I swear my side of the family should really consider selling our bodies to science. They would have a field day with us. Today I went in as I had a lump on my left elbow that showed a few weeks ago. Yes it burns in there constantly but figured it was another ganglion cyst and blew it off.
Then two days ago I found two lumps just in the hairline of my forehead on the left side. They itched like crazy. I figured I probably had those darned underground zits popping up. Then one became really red all around a large area.
Then last night I found a good sized lump in front of my left ear. It hurt. Today I found an even larger on in the gland on the left side of my neck. That's when I decided to go get checked out.
I saw a practioner student first, who was totally confused and went to look some things up. The PAC came in next and she was flabbergasted. She had ideas, but nothing fit what was going on with me. She went and talked to my doctor who decided on a cat scan.
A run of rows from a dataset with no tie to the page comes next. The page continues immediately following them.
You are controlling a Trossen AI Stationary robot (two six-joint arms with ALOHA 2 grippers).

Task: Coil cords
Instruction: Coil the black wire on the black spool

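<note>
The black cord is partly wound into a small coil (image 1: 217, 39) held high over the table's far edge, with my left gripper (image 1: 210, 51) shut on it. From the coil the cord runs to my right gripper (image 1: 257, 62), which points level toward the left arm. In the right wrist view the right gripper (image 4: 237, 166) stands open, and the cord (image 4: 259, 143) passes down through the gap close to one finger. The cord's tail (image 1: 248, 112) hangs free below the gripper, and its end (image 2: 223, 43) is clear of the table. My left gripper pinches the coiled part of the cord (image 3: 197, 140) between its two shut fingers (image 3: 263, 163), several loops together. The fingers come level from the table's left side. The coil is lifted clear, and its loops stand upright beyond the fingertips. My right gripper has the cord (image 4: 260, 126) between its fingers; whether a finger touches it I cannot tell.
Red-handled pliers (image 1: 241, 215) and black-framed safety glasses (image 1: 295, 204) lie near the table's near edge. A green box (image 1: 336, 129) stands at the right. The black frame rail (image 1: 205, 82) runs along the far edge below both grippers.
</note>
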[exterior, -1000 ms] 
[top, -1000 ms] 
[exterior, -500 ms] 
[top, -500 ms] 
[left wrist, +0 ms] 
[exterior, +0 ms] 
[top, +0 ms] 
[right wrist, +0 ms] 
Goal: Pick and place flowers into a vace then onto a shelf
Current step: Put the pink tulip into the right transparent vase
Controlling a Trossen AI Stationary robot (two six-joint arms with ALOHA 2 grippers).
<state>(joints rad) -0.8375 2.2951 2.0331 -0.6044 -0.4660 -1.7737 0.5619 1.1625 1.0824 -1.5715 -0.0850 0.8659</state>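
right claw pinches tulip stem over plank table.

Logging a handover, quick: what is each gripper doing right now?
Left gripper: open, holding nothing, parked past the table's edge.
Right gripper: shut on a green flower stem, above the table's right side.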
I was not thrilled with that, as I've had so many MRI's, a cat scan and x-rays in the past two years. That didn't make her happy, and I agreed to have it done.
Well that showed no infection going on in there, but did show a lot of nodes, which explains why I've found two more lumps.
So now they are trying hard to get me in to see an ear, nose and throat specialist to have some biopsies done. Ughhhh. I am not thrilled with that notion at all. I may end up in the ER tonight if the lumps continue to grow. The one by my ear is causing an ear ache now. The one on my neck is creating an uncomfortable pressure, and something is causing some blurring in my left eye.
The blood work drawn hasn't come back yet. I'm hoping to hear something back on that yet tonight. We'll see. So here I sit, wondering what in the world is wrong with me. I'm not pannicked and actually find it a bit hilarious as this is par for the course. Each of us three girls and my daughter have experienced the unknown so many times. It's our family. We are sciences mysteries. But please don't let them know. I don't want them banging down our doors just yet. ;)
I have to laugh, as worrying solves nothing and can actually complicate things more, and I just find a peace in my heart knowing that the good Lord will take care of me. I will take what ever is handed; but Lord, when are You going to give me my health back so I can go on to do the work You have planned for me??? Although, and this has come to me a lot lately, that perhaps I'm going through these things to be able to share a great testimonial of His great love!
So my final question: has anyone ever experienced this sort of thing? If so, what did it turn out to be, and what did they do for you? Thanks! So if you all could say a prayer for us, as my family is going through this with me, I would greatly appreciate it, as in numbers we are stronger!